To find an overview of enrich policies, navigate to Stack Management ⇒ Index Management, and there you will see a tab called Enrich Policies:
Here is the enrich policy used in above query: “servers-to-project”:
You can easily start creating a new enrich policy by clicking on Create enrich policy. As soon as you have created and executed one, it can then be used in an ES|QL query in Discover.
Elevating data exploration: The power and promise of ES|QL
ES|QL is Elastic’s latest innovation to advance data analysis and exploration. It’s not just about showing data; it’s about making it understandable, actionable, and visually appealing. Powered by a fast, distributed, and dedicated query engine, designed as a new piped language and wrapped in a unified data exploration experience, ES|QL meets the challenges of users such as site reliability engineers, DevOps, threat hunters, and other types of analysts.
ES|QL empowered SREs to tackle system inefficiencies effectively, aids DevOps in ensuring quality deployments, and provides threat hunters with tools to quickly discern potential security threats.
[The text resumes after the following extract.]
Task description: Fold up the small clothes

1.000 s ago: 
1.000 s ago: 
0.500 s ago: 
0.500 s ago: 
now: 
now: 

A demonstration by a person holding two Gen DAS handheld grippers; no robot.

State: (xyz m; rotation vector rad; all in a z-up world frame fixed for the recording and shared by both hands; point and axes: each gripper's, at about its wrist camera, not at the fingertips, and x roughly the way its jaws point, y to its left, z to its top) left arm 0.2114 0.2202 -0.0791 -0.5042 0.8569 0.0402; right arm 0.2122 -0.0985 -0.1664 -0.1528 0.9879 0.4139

Its direct integration into Dashboards, in-line visualization editing, alert functionalities, and abilities like enrich commands provide a seamless and efficient workflow. The ES|QL interface combines both power and user-friendliness, allowing users to dive deep into their data, making their analysis simpler and more insightful. The launch of ES|QL is just a continuation of Elastic’s journey around enhancing data exploration experiences and addressing the evolving needs of our user community.
The release and timing of any features or functionality described in this post remain at Elastic's sole discretion. Any features or functionality not currently available may not be delivered on time or at all.